YOUR INSTRUCTIONS:
The listing is to be returned word for word, without its images.

++++ THE DATA ++++

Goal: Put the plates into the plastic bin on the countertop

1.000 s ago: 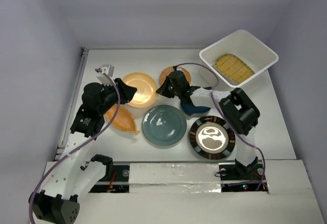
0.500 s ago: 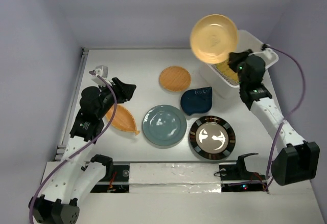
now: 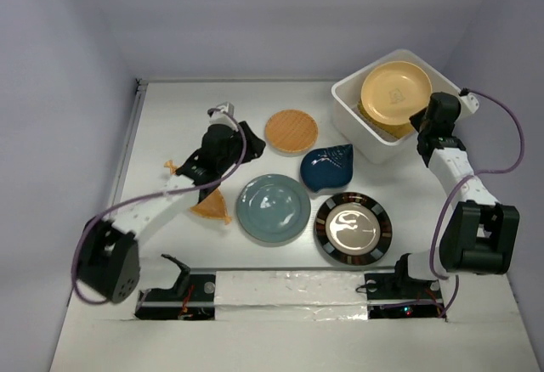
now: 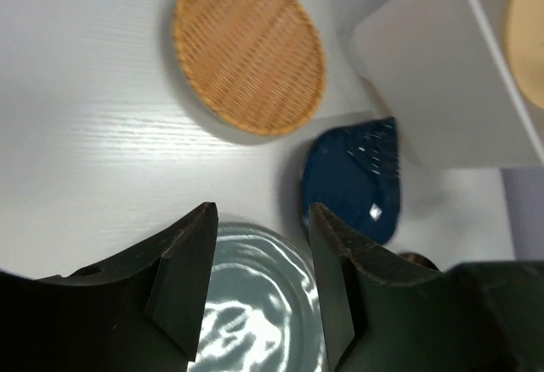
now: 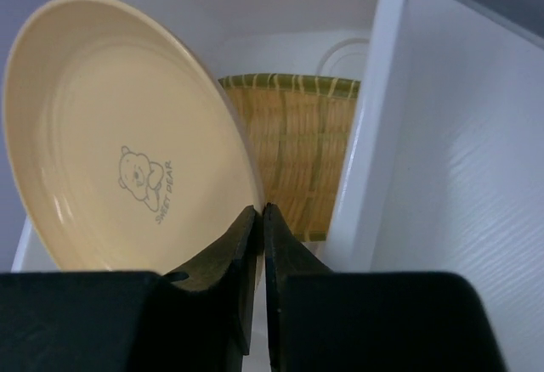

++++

TASK SOLUTION:
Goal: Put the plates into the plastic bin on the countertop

1.000 s ago: 
0.500 s ago: 
now: 
now: 
now: 

No more output is given for this exercise.